The along the wellbore measurements from PLT e.g. the phase holdup (also referred to as in-situ volume fraction) is in agreement with the modelling results. For a wide range of liquid rates and gas-liquid ratios, flow rates can be determined with an average deviation of less than 10%. Machine learning feature selection methods, such as sequential backward elimination, reveal that production modelling results are crucial for identifying ESP statuses, including mass rate, viscosity, and pump parameters like efficiency. This study demonstrates that hydrodynamic modelling results provide additional information for ML training that electro-mechanical raw data may lack. Thanks to the integration of hydrodynamic modelling and raw data supplied to the ML algorithm, it can classify operational statuses with 99% accuracy and predict ESP failure months in advance.

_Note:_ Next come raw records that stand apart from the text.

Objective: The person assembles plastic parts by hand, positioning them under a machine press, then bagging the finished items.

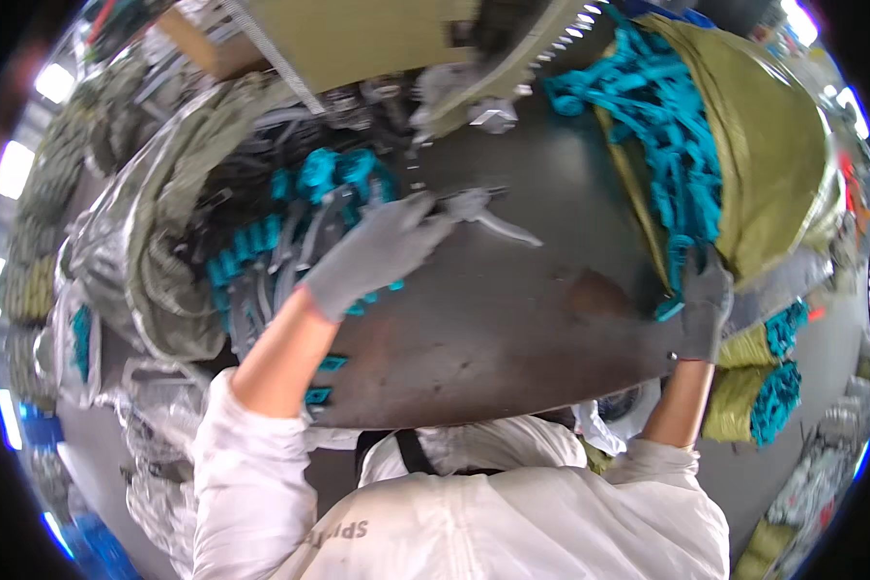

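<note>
view: head, fisheye looking down; only this one view
surface: dark worktable point(493, 319), bare in the middle, worn patch toward its right side
left hand point(372, 256): grey glove, fingers curled shut on a grey plastic piece point(478, 208) held just above the table, thin prong pointing right
right hand point(703, 302): grey glove, reaching to the table's right edge, fingers closed around a teal plastic part point(681, 261) at the mouth of the olive sack point(764, 145); exact grip partly hidden
olive sack: lying open on the right, full of teal parts spilling toward the table
left pile: heap of joined grey-and-teal pieces point(290, 232) in a clear plastic bag point(135, 251), just behind the left hand
far edge: cardboard box point(358, 39) and more loose grey pieces
lower right: further olive bundles point(754, 387) of teal parts below table level
step, judged: one grey piece in hand, one teal part being drawn from the sack, likely to be fitted together
next move calls for: lifting the teal part free of the tangle and bringing both hands together over the bare table, ends lined up
</note>
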Action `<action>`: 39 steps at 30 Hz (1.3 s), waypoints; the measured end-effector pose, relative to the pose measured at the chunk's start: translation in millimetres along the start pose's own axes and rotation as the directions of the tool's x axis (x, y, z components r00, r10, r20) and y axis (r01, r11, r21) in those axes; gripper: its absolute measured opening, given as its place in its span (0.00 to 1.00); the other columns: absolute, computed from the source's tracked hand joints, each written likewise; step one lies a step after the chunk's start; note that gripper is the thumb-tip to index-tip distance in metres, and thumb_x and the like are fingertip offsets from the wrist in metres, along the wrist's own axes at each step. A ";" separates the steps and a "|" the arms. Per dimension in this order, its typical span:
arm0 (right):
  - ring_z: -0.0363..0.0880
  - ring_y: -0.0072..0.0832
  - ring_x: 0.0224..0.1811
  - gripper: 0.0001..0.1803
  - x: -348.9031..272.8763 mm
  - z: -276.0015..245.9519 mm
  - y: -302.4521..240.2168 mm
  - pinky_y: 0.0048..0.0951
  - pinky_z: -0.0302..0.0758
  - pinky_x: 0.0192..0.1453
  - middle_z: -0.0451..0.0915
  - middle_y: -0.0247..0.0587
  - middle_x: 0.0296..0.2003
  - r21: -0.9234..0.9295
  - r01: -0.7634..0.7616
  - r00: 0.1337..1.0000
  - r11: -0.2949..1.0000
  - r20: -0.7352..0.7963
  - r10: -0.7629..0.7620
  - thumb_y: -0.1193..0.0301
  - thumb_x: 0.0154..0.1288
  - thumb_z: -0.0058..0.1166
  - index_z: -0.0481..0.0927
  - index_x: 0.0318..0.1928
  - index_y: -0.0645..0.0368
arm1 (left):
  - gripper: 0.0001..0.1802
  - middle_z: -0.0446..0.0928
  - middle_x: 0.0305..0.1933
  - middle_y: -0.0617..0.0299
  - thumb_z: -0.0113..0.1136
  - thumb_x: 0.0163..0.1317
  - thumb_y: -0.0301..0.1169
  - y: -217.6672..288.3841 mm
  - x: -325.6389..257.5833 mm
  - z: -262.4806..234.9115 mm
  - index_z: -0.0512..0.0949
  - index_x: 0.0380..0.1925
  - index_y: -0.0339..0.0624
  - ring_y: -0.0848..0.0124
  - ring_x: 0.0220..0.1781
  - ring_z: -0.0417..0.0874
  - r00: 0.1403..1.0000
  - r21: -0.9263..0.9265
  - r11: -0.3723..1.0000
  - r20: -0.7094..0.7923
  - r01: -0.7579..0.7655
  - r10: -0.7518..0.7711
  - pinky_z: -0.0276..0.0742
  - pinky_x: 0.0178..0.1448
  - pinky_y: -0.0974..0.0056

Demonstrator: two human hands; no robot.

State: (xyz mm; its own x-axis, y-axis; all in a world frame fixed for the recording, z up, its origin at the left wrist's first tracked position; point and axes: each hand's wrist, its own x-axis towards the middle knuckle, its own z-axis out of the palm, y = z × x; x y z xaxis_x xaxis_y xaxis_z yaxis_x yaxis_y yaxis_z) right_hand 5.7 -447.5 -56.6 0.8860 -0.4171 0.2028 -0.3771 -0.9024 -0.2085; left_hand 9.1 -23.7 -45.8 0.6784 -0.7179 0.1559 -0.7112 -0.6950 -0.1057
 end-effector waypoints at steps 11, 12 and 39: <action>0.77 0.50 0.45 0.27 -10.9 37.5 6.4 0.39 0.71 0.50 0.77 0.57 0.46 0.289 0.090 0.996 0.953 -0.020 -0.088 0.71 0.52 0.51 0.70 0.55 0.64 | 0.14 0.73 0.44 0.59 0.43 0.65 0.30 -43.1 -44.2 23.4 0.71 0.47 0.36 0.70 0.43 0.77 0.973 0.436 0.885 0.080 0.161 -0.217 0.73 0.48 0.68; 0.77 0.51 0.46 0.28 -15.1 45.3 -1.4 0.39 0.71 0.51 0.76 0.58 0.47 0.317 0.194 0.980 0.928 -0.116 -0.165 0.72 0.53 0.50 0.68 0.57 0.64 | 0.14 0.73 0.44 0.59 0.43 0.65 0.30 -46.4 -47.9 27.3 0.71 0.47 0.36 0.70 0.43 0.77 0.970 0.443 0.881 0.084 0.168 -0.227 0.73 0.48 0.68; 0.71 0.18 0.21 0.17 -46.2 29.3 -263.0 0.21 0.70 0.26 0.77 0.34 0.29 0.836 -0.351 0.445 0.422 0.546 -0.710 0.64 0.61 0.53 0.75 0.45 0.63 | 0.16 0.78 0.32 0.54 0.54 0.61 0.37 -46.8 -0.7 3.0 0.77 0.41 0.35 0.65 0.33 0.83 0.827 -0.320 0.766 0.290 0.558 -0.482 0.80 0.34 0.64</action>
State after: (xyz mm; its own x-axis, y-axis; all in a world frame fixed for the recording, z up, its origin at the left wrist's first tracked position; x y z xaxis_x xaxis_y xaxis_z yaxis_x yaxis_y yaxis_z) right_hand 71.9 -187.8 -39.2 0.8095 0.5139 -0.2840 -0.2449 -0.1441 -0.9588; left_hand 42.5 9.2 -43.9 0.9570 -0.2705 -0.1048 -0.2251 -0.9203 0.3198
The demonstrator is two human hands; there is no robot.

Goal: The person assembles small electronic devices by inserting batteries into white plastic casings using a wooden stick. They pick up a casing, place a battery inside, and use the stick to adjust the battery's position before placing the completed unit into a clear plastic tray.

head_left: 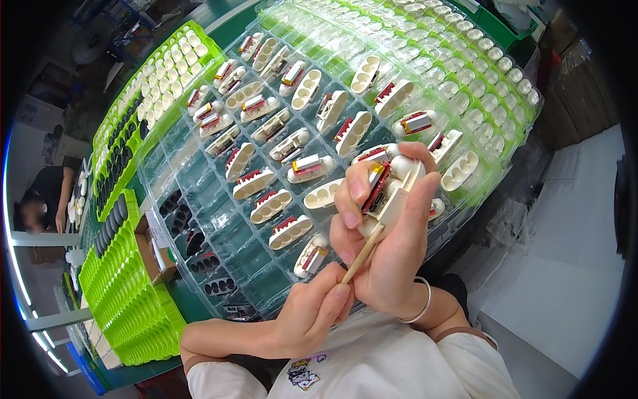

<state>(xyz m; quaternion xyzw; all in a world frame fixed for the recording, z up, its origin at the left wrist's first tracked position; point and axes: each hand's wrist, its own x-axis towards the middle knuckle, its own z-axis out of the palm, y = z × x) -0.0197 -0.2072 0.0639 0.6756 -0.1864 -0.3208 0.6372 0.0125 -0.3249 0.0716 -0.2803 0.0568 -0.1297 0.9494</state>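
Clear compartment tray point(219, 219), right hand point(389, 246) gripping one white casing point(399, 193), left hand point(309, 312) pinching one wooden stick point(362, 254)

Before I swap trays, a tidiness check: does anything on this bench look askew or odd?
The white shells lie at mixed angles in the clear tray, some cells bare. Nothing looks spilled or broken. The right hand holds one shell; the left hand holds a wooden stick.

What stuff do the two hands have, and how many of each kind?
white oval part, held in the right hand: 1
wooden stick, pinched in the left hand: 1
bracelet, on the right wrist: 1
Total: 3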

When the model is connected to standard wellbore instrumentation, it enables near real-time production monitoring and provides essential hydrodynamic input to ML-based algorithms for continuous monitoring ESP equipment. It can be used as a virtual flowmeter (VFM) or a validation tool for multiphase flowmeters (MPFM), enhancing allocation split accuracy and enabling operators to concentrate on true contributors. The methodology can be integrated into a digital oilfield (DOF) system, employed as a digital twin, or, as demonstrated in this study, integrated into asset modelling with ESP survival analysis and failure prediction using ML.